Ever since Jordan Johannes was a young man, no matter how bad things got, he always had his Champion. A shining light in the darkness, a force for good, a guardian angel. And things did get bad. Jordan's mom was a bit poor for a while, and his dad died during a mugging. The mugger died, too, though. A way of saying "you should see the other guy" from the grave.
He first saw his champion while watching WWE as a child. He looks similar to them. His face is like an ornate red wrestling mask, his hands and feet are covered in red gloves and boots, any clothes on the vaguely human body are bright and shiny, and a golden belt, similar to a championship belt, is spread across his middle.
Jordan usually kept his champion to himself. There was no need to show everyone. Not that he could; nobody else could see it. But he wasn't crazy, not by a long shot. It was there. He could command his champion to pick things up, to break things, to move things and do his chores in seconds, chores which would usually take him half an hour. And when he did, the lights flickered brighter. The TV flipped through channels. The car alarms went off.

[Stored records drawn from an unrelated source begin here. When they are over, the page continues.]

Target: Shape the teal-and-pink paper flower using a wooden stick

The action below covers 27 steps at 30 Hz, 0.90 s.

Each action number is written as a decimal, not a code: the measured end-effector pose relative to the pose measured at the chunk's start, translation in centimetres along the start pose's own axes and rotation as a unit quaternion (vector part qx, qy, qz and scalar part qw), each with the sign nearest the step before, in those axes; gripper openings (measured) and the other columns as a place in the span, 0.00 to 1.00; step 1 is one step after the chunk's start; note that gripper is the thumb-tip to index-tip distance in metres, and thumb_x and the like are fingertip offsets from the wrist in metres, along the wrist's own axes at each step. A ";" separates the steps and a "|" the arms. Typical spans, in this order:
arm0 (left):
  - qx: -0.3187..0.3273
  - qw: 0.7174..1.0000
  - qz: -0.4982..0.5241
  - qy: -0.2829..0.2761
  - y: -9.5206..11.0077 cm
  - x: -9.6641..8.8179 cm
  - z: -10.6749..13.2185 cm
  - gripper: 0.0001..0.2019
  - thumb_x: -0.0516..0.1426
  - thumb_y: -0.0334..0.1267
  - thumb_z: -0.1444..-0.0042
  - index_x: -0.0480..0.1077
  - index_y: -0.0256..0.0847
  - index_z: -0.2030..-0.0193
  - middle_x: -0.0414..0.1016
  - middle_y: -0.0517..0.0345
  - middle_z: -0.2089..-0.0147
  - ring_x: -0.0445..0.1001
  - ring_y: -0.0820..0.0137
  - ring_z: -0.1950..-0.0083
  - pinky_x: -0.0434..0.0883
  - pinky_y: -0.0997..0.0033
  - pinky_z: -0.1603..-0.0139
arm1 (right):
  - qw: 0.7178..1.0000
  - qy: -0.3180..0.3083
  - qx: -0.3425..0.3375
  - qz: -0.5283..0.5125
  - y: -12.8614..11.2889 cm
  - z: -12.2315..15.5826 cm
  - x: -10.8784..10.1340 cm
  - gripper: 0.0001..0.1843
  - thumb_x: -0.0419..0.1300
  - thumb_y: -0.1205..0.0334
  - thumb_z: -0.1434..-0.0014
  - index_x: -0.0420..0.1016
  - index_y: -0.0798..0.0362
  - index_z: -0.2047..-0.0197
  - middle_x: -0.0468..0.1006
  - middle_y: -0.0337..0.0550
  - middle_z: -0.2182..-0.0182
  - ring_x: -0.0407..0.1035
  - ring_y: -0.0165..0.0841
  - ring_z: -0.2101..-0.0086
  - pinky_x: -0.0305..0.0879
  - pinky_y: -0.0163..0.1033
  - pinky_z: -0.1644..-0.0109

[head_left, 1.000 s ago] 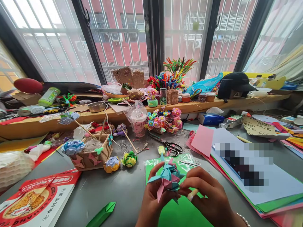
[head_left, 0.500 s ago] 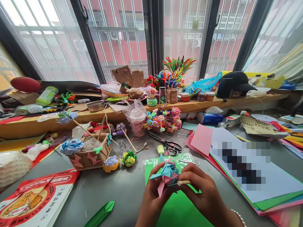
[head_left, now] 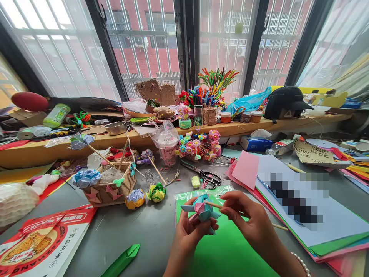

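Note:
A blue and pink folded paper flower (head_left: pixel 201 209) is held in my left hand (head_left: pixel 191 234), its fingers curled round the petals. My right hand (head_left: pixel 248 217) pinches a thin wooden stick (head_left: pixel 215 205) whose tip meets the flower; whether it has gone inside cannot be told. The stick's other end sticks out behind the right hand. Both hands are over green paper (head_left: pixel 227 250) in a clear sleeve. A folded green paper strip (head_left: pixel 122 261) lies to the left of them.
Black-handled scissors (head_left: pixel 209 179) lie beyond my hands. Two paper flowers, one yellow-green (head_left: pixel 156 192), sit by a cardboard box (head_left: pixel 115 190). Stacked coloured paper (head_left: pixel 314 207) lies right, a printed paper bag (head_left: pixel 43 238) left. A cluttered wooden ledge (head_left: pixel 144 139) runs along the window.
The flower has turned in my left hand. My right hand has moved slightly right and up, and the stick now points at the flower, more of it showing.

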State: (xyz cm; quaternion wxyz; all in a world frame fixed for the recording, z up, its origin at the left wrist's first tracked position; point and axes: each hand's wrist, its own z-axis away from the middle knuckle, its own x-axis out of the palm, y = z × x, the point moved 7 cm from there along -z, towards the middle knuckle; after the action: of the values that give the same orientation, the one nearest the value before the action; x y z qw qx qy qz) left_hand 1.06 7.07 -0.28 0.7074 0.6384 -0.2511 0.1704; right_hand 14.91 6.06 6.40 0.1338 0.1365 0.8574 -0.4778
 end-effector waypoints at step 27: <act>0.085 0.982 -0.156 -0.061 1.8 0.1 0.3 0.30 0.64 0.46 0.59 0.59 0.46 0.49 0.76 0.56 0.67 0.74 0.67 0.68 0.70 0.68 0.67 | 0.986 0.001 -0.156 0.057 -2.6 0.3 0.4 0.09 0.53 0.68 0.40 0.75 0.53 0.61 0.73 0.43 0.72 0.69 0.31 0.71 0.69 0.34 0.70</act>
State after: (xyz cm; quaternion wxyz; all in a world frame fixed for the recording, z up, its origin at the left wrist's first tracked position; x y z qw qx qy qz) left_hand 0.08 6.94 1.21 0.6521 0.7365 -0.1759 0.0388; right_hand 13.61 4.51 8.16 0.1798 0.1634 0.9123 -0.3295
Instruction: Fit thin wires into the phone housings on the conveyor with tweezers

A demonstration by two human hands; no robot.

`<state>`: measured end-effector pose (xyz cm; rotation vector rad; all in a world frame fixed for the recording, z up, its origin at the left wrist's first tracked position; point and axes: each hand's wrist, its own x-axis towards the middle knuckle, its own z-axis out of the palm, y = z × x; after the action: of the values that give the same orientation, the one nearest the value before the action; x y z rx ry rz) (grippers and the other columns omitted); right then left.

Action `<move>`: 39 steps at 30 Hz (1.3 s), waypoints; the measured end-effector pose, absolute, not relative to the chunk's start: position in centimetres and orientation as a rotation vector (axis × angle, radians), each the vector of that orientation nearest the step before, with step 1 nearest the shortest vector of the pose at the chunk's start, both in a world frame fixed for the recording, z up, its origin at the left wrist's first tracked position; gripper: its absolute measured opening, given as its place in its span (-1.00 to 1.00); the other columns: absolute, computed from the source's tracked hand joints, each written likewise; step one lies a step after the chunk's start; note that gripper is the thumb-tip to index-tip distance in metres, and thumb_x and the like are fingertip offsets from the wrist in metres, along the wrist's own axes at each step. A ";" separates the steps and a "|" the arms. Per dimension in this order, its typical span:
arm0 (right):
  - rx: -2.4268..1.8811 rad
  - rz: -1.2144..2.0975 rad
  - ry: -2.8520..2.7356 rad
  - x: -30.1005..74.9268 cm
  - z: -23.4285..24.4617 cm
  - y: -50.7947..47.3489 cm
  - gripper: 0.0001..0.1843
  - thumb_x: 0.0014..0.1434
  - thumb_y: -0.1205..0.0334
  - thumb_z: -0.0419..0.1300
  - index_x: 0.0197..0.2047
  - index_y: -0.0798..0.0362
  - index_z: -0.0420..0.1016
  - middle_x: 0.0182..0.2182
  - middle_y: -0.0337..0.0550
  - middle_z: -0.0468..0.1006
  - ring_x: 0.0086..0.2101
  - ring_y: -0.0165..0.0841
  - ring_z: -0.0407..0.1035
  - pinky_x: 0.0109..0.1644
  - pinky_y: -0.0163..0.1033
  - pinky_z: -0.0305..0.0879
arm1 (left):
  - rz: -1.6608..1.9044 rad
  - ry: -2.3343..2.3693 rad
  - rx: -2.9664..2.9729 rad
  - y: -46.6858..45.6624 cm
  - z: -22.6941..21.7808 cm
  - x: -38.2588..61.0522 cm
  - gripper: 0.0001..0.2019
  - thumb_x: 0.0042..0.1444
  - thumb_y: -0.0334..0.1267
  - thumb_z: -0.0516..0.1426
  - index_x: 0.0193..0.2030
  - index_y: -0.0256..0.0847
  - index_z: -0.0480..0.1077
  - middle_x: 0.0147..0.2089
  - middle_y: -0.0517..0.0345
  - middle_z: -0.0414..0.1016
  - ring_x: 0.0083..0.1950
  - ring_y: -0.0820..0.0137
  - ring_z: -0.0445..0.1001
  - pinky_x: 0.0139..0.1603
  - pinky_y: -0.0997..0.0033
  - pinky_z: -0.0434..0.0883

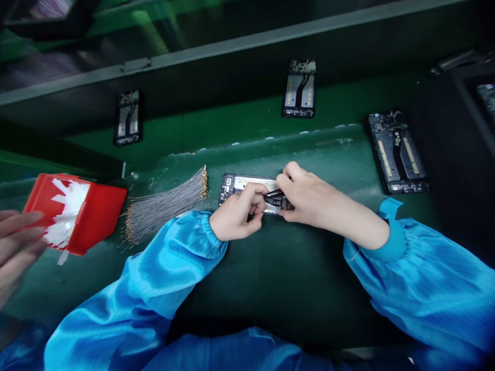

Jordan always kept to himself. He only needed his champion, after all. So when his mother began to move out of their old neighborhood, and to an interesting little town on the coast of California, well he didn't need much convincing. He wasn't leaving something behind.
Becoming a freshman in high school was supposed to be a new start, anyway. Maybe he could reach out. Maybe he could be known as something more than the weird quiet kid who occasionally does party tricks. This time, Jordan decided, he would be more than quiet.
He would make friends. He would atone for the loneliness he put himself in. He would make sure everyone can call him a friend.